Action item. From the data below, copy exactly the lines that lie between the one holding "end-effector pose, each" and the one holding "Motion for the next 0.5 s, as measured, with", including both, and nothing more.

(Source data)

-- -- --

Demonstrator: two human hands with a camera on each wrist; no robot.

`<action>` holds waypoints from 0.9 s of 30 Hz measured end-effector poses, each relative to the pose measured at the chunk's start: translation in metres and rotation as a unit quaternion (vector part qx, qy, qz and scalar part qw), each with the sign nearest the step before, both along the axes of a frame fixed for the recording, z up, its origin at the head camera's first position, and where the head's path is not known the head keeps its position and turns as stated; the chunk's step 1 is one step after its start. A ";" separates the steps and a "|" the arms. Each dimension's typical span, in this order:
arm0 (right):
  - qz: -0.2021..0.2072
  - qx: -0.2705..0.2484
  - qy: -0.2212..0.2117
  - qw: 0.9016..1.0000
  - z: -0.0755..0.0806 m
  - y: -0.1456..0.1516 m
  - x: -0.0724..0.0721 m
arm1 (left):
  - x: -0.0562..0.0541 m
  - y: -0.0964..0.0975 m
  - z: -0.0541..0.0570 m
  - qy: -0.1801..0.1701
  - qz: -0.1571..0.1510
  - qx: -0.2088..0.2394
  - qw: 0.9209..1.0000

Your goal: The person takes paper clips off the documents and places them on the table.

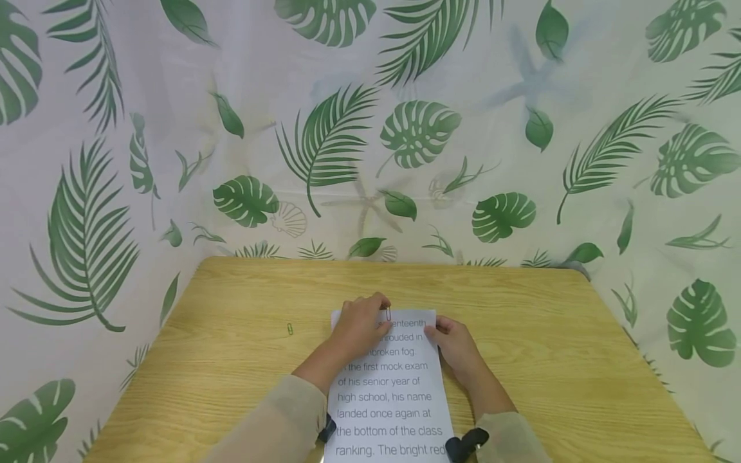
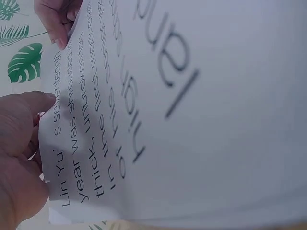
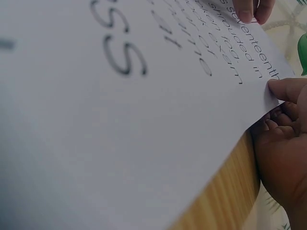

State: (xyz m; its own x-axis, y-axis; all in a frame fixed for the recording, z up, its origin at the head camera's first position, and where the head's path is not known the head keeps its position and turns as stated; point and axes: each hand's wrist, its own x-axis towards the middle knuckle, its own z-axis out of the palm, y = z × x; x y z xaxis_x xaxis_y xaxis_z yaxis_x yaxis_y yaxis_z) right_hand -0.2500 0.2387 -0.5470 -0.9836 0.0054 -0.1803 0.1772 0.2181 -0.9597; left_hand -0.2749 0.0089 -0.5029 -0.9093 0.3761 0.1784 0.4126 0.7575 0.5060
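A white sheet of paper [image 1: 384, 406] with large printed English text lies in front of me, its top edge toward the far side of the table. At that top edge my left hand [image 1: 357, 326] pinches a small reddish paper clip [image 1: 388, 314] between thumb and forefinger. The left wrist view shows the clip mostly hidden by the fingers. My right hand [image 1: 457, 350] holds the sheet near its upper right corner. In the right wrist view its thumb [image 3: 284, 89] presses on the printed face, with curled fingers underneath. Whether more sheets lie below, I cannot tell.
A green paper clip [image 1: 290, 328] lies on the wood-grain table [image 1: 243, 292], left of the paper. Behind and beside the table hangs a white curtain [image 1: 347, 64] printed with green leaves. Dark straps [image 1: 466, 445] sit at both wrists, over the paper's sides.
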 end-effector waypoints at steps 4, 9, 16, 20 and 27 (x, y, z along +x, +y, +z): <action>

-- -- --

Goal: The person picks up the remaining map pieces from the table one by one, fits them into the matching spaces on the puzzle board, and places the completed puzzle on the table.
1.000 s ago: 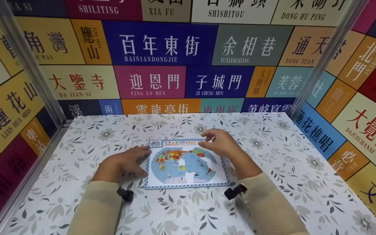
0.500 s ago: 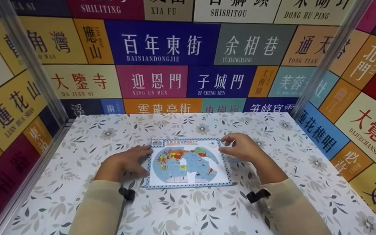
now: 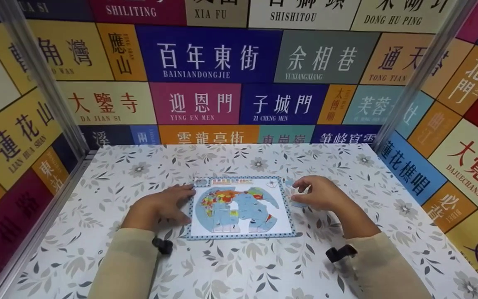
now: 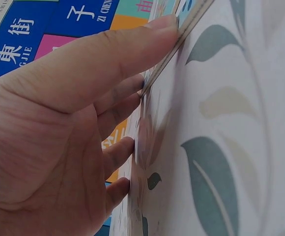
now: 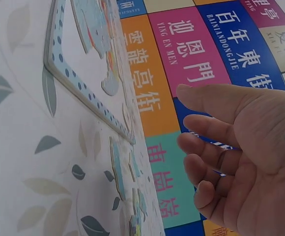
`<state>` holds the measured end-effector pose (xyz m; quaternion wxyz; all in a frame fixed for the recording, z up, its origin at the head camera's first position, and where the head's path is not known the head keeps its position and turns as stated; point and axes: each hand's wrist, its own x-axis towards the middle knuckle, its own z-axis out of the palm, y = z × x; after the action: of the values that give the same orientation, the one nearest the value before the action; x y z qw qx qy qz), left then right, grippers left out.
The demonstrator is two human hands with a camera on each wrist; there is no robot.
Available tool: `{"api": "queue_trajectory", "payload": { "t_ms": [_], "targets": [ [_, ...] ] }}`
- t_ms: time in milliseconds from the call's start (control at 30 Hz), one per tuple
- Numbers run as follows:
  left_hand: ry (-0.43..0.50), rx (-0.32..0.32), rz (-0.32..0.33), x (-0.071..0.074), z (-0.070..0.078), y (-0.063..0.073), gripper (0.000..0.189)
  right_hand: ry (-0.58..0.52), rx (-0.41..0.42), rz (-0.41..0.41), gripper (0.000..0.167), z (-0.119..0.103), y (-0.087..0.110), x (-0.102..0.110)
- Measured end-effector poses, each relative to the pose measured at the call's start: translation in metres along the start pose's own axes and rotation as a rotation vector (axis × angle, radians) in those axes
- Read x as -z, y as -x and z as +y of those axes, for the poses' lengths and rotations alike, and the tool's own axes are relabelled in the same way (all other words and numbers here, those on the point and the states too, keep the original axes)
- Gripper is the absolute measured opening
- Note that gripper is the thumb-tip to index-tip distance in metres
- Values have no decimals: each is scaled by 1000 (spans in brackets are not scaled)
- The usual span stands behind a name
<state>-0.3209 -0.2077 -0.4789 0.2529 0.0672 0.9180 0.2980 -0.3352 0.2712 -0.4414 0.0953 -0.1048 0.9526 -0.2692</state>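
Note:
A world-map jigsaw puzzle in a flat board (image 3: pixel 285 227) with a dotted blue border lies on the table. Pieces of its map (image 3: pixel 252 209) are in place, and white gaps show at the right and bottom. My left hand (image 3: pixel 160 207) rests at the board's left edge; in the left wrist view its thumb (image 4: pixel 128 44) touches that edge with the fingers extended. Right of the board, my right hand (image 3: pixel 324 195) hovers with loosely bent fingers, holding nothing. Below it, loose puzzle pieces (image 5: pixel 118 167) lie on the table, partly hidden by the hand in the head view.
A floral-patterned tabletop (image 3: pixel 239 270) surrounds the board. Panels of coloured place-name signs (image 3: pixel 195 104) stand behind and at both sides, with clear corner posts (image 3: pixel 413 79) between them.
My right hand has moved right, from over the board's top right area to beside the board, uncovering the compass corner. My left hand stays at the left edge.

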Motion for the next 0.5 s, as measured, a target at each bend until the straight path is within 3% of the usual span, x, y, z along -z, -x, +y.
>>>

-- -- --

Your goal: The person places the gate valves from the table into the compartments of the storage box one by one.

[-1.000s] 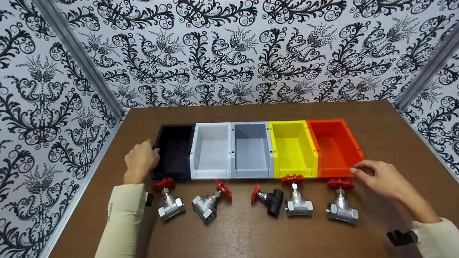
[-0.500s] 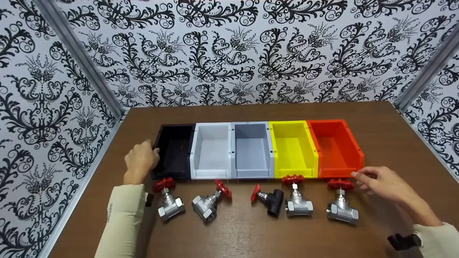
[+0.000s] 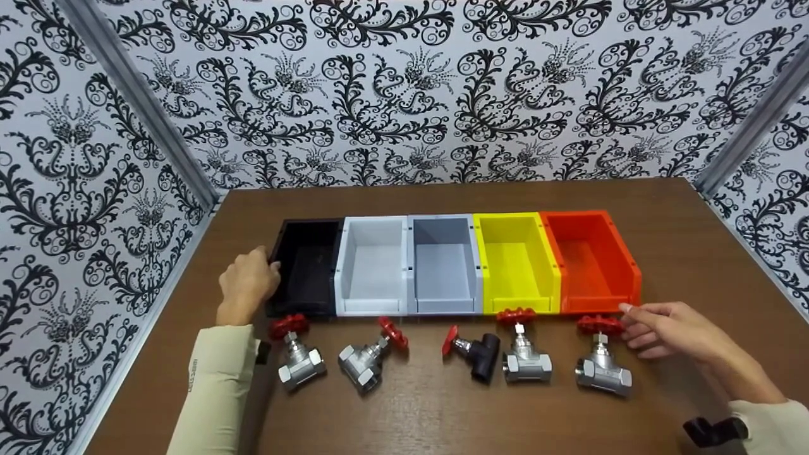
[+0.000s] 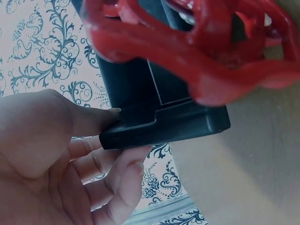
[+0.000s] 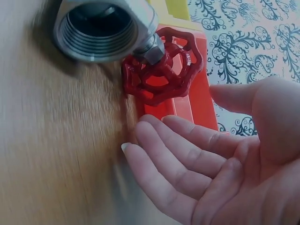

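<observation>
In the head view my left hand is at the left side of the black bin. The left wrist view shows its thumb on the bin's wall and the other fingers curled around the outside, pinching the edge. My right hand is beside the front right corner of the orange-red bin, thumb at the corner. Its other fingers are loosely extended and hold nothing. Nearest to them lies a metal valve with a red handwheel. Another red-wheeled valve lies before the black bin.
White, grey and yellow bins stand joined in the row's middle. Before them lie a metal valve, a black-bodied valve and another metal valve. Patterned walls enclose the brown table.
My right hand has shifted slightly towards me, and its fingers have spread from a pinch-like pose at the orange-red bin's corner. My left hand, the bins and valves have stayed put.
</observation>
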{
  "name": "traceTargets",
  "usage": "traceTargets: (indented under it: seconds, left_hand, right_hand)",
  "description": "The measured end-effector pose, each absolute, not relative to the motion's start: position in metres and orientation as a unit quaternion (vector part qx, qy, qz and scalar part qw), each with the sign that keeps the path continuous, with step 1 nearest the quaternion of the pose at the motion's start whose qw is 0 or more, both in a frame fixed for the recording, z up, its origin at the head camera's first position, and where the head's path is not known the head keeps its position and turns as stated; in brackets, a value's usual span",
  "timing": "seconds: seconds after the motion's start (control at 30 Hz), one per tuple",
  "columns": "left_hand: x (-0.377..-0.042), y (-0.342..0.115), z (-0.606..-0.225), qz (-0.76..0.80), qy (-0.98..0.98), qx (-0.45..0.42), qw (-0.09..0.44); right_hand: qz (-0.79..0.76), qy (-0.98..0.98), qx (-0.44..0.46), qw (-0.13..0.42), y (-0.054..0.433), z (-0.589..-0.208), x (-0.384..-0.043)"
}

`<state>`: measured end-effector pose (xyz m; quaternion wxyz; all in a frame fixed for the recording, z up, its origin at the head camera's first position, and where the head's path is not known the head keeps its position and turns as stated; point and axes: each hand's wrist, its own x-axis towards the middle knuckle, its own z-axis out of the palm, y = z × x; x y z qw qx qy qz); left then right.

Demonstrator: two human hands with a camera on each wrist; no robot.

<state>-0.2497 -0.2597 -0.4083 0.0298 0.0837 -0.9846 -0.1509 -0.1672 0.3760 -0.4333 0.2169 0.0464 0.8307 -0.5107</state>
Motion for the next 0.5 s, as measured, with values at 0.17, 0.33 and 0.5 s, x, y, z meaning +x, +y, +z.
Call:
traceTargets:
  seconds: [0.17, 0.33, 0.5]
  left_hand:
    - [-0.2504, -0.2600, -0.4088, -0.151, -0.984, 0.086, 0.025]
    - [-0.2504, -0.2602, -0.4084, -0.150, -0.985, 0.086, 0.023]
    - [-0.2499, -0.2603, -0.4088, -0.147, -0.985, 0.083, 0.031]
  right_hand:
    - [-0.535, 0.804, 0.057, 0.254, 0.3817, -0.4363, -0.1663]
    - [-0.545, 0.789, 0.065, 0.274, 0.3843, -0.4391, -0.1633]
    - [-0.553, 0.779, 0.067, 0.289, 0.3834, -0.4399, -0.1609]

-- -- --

Answer section.
  "description": "The measured end-effector pose, each absolute, not relative to the motion's start: position in metres and orientation as a unit quaternion (vector part qx, qy, qz and scalar part qw), each with the sign that keeps the path continuous, with step 1 nearest the quaternion of the pose at the motion's start whose qw is 0 or more, both in a frame fixed for the recording, z up, its origin at the head camera's first position, and where the head's path is not known the head keeps its position and turns as stated; in brackets, a value's usual span",
  "timing": "seconds: seconds after the motion's start (control at 30 Hz), one per tuple",
  "columns": "left_hand: x (-0.377..-0.042), y (-0.342..0.115), z (-0.606..-0.225), qz (-0.76..0.80), qy (-0.98..0.98), qx (-0.45..0.42), qw (-0.09..0.44); right_hand: qz (-0.79..0.76), qy (-0.98..0.98), qx (-0.44..0.46), qw (-0.13..0.42), y (-0.054..0.433), z (-0.589..-0.208), x (-0.384..-0.043)"
}

`<state>`: measured end-effector pose (xyz m; quaternion wxyz; all in a frame fixed for the recording, z up, its origin at the head camera's first position, and where the head's path is not known the head keeps its position and turns as stated; point and axes: each hand's wrist, its own x-axis towards the middle knuckle, its own z-axis out of the palm, y = z × x; x y z qw qx qy qz); left then right.

Demonstrator: two human hands with a camera on each wrist; no robot.

<state>-0.2497 -0.2597 -0.4083 0.0298 0.0837 -0.9846 -0.1509 -0.1672 0.3760 -0.4333 0.2169 0.0464 0.8307 -0.5107</state>
Motion for the next 0.5 s, as measured, with values at 0.17, 0.33 and 0.5 s, x, y, z meaning +x, +y, +z.

The response to the exercise has been completed.